For Peschken, whose background spans faith-based and socially conscious broadcast work in Hollywood and Europe, this project is more than an aesthetic experiment – it’s an act of empathy. Produced in collaboration with the Oberberg Private Psychiatric Clinic in Schlangenbad, Germany, and supported by psychiatrist Dr. Freyer, the 15-minute film seeks to visualize the often-invisible struggle of mental illness.

All scenes featuring the protagonist – portrayed by actor and concert pianist Michael Moog de Medici – are shot on 16mm B&W. The result is tactile and intimate: soft grain, high contrast, and the unmistakable aura of emulsion breathing emotion into each frame.

“Film has a way of capturing fragility,” Peschken reflects. “Especially when you’re telling a story about something as elusive as depression.”

 

A Dance of Shadows:

Film Noir Comes Alive

What elevates the film’s analog authenticity is Peschken’s choice to lean into the film noir visual tradition – but not as pastiche. Here, noir lighting becomes a psychological language. Depression, in The Silence Within, isn’t rendered softly – it’s harsh, angular, isolating. The lighting design draws from the expressive tension of German Expressionism and classic noir: stark silhouettes, razor-edged contrast, and darkness used as space, not void.Lighting was orchestrated using ARRI tungsten Fresnels – 650W, 800W, and 2000W – tools often left behind in today’s softbox-dominated setups. These lights were shaped with discipline and intention:

  • The 650W and 800W units sculpted faces with hard key light, emphasizing isolation and emotional terrain.
  • The ARRILITE 2000W, used for intense backlight or high-contrast directional sweeps, cast psychological partitions between light and dark – hope and hopelessness.

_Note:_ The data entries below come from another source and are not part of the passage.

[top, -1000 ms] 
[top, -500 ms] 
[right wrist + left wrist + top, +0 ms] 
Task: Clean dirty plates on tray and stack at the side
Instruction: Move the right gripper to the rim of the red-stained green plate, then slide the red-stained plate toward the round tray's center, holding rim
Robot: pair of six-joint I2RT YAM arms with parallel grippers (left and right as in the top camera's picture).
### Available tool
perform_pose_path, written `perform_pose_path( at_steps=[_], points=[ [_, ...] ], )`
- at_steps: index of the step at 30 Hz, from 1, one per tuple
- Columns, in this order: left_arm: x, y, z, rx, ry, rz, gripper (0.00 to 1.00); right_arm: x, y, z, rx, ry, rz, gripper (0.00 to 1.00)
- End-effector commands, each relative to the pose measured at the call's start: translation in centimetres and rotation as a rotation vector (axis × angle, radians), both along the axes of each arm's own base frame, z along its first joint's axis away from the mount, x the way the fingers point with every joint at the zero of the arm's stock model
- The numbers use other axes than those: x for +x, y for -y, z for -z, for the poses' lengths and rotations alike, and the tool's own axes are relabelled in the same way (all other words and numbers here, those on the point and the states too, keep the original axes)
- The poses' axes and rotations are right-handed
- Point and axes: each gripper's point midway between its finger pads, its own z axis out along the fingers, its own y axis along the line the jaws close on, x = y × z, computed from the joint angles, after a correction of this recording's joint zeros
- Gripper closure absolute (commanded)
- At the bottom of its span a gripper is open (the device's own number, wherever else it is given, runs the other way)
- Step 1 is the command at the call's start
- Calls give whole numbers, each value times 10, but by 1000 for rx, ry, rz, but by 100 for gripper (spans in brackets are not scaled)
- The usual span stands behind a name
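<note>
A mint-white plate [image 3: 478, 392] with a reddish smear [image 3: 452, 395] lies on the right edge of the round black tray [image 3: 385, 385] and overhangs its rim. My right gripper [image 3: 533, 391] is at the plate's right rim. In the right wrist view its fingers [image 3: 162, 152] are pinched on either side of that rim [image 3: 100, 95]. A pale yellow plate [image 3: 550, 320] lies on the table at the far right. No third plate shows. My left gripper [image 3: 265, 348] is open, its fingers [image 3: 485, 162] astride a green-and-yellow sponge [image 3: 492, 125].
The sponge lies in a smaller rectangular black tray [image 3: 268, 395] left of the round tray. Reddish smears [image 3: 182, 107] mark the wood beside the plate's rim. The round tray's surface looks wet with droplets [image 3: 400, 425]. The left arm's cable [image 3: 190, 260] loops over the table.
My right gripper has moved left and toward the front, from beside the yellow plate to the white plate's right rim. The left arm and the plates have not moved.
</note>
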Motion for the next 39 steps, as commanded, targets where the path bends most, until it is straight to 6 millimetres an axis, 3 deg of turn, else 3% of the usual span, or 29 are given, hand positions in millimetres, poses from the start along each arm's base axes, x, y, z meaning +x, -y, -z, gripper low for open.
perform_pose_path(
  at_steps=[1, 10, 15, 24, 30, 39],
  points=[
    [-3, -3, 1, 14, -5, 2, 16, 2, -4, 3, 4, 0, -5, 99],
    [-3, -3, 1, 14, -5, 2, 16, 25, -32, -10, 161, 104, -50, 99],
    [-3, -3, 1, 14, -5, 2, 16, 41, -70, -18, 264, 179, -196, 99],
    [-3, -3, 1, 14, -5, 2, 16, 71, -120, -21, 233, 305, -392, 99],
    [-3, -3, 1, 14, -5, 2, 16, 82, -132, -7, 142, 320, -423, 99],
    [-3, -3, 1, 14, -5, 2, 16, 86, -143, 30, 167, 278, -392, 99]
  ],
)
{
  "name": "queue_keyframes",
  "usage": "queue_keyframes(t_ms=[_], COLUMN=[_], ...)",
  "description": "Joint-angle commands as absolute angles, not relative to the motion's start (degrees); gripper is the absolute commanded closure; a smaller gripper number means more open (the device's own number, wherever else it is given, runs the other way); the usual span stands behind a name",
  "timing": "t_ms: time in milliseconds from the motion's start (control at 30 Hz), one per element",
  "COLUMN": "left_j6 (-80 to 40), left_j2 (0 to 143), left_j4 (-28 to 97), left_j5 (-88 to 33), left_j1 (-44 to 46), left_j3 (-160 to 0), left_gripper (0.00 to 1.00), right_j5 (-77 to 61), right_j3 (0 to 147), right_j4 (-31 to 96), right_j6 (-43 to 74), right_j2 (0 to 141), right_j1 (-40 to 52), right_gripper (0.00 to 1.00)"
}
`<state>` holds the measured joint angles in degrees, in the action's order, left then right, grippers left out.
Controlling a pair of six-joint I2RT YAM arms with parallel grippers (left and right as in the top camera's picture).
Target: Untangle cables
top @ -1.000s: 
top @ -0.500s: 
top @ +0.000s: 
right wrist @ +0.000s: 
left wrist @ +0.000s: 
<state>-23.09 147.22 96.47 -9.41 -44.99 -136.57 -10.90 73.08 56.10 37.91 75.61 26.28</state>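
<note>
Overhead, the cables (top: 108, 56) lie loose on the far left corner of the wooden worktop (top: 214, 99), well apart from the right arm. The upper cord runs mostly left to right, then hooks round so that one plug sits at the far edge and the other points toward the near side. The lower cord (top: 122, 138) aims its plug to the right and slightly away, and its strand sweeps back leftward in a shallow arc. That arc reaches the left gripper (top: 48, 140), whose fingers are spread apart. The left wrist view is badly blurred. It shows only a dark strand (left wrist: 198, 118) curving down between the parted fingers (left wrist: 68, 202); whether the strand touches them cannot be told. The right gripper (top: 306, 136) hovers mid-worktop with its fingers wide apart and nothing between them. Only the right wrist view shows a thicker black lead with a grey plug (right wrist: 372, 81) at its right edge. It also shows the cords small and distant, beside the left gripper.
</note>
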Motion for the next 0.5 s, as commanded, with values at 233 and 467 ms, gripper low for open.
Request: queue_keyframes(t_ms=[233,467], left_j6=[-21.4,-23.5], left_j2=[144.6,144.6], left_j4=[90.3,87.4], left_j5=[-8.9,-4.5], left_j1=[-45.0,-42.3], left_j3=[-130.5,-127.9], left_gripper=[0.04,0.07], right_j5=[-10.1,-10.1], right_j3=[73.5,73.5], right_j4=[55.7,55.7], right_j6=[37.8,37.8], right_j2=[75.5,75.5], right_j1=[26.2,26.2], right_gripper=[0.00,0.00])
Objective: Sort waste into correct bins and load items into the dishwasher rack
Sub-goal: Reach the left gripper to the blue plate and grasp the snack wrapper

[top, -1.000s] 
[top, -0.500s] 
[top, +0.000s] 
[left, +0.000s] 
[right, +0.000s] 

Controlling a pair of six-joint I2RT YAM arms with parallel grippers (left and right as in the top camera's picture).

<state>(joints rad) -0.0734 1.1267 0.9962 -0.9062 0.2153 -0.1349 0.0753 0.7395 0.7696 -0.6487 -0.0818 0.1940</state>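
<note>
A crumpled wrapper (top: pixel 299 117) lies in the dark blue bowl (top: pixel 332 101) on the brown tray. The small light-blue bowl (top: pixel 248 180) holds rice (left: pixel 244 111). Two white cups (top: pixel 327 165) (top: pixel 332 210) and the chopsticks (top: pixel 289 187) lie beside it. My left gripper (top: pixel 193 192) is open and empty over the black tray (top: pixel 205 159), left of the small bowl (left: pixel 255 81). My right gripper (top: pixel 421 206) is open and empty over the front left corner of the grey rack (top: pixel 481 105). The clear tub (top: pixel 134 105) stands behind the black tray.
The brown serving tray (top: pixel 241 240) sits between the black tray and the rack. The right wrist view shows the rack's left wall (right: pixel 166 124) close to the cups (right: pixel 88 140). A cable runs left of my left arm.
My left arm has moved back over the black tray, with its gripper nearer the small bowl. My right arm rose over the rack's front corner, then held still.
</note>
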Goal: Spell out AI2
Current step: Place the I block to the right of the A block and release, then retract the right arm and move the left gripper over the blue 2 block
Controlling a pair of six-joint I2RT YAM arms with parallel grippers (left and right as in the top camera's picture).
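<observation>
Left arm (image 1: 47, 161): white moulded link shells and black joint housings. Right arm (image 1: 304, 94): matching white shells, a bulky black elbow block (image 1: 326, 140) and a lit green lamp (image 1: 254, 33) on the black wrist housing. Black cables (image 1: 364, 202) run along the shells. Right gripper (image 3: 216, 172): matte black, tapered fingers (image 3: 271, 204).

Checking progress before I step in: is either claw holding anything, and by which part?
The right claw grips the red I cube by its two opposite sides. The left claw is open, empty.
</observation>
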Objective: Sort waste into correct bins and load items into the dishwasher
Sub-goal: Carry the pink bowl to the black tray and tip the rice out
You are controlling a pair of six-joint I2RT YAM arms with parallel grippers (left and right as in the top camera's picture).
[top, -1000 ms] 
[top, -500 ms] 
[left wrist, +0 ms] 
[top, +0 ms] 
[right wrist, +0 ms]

There was no fill light in many scenes – just raw, exposed emotion. Sometimes, a shaft of light would narrowly illuminate a hand, a cheekbone, or a solitary eye – leaving the rest to dissolve into shadow. The darkness wasn’t just atmospheric. It was part of the narrative.

A Dual-Format Dialogue:

Inside and Out

While the film’s protagonist lives in the textured world of analog shadows, scenes with Dr. Freyer were shot in clean digital 4K, creating a jarring but meaningful contrast. Clinical clarity stands beside emotional opacity. It’s a powerful metaphor for how depression is observed from the outside – quantified, diagnosed – but remains murky and lived-in from within.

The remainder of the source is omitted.